Primary LanguageC#MIT LicenseMIT

Aquatic Navigation: A Challenging Benchmark for Deep Reinforcement Learning

This project aims to create a series of underwater and surface environments in Unity in order to test different Deep Reinforcement Learning approaches to solve the problem of autonomous agents, such as AUVs and surface drones, traversing one of these marine environments. We simulated the water using ZibraAI Liquids Pro and used ML-agents for the agent's training phase.

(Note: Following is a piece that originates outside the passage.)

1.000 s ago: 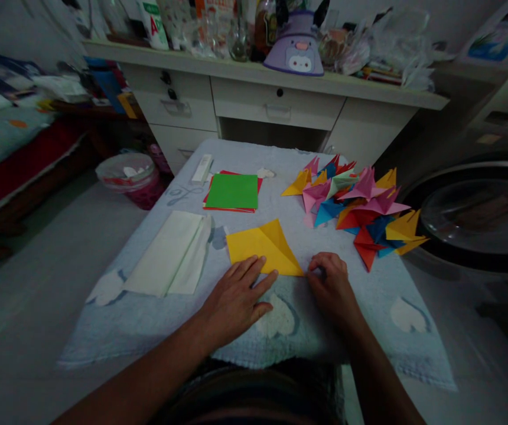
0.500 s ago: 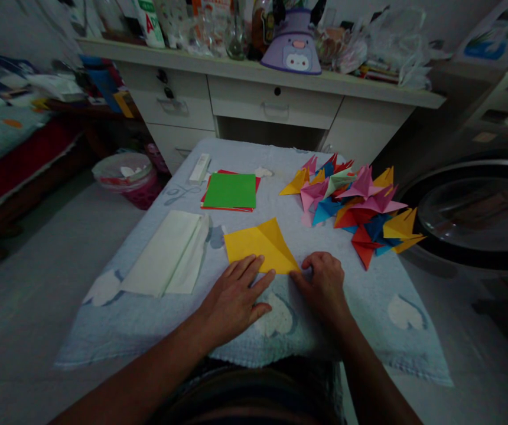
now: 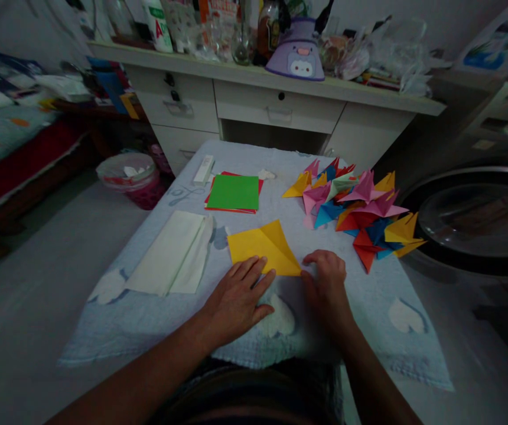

( a ) AUV overview. ( b ) In this image, you can see how the proximity sensors of the rover are organized. Thanks to these sensors, it is possible to understand the proximity to obstacles and make decisions accordingly

Environment Setup

We have developed and tested this project on Windows 10/11, so we recommend using the same platform. Through the environment settings, it will be possible to test and replicate the training experiments. By purchasing, or requesting a demo of ZibraAI Liquids Pro, you will also be able to modify the objects affected by the plugin within the Unity project. It's necessary the use of Git LFS.

  1. Download Anaconda for your System.

  2. Install Anaconda

  3. Clone SafeRLAUV repository using Git LFS.

    • git lfs clone https://github.com/dadecampo/SafeRLAUV
  4. Setup enviroment:

    • conda create --name aquatic_navigation python=3.10.12
    • conda activate aquatic_navigation
    • cd SafeRLAUV\Python
    • pip3 install -r requirements.txt
    • pip3 install -e .

Repository organization

Inside the 'TrainerConfig' folder, you will find XAML files that define hyperparameters and characteristics of the various training phases, so you will find:

AUV's trainers

  • trainer_lesson_1.xaml: the trainer of the first curriculum learning lesson.
  • trainer_lesson_2.xaml: the trainer of the second curriculum learning lesson.
  • trainer_lesson_3.xaml: the trainer of the first curriculum learning lesson.
  • trainer_e2e.xaml: the trainer of the end-to-end training.

Surface drone's trainers

  • trainer_lesson_1_safe.yaml: the trainer of the unique surface drone lesson, distances to obstacles measured by the agent's sensors participate in the reward calculation.
  • trainer_lesson_2_standard.yaml: the trainer of the unique surface drone lesson, distances to obstacles measured by the agent's sensors do not participate in the reward calculation.

Training

This section has been created to allow you to reproduce the trainings we have conducted. We will provide you with the commands to execute the different phases of our training.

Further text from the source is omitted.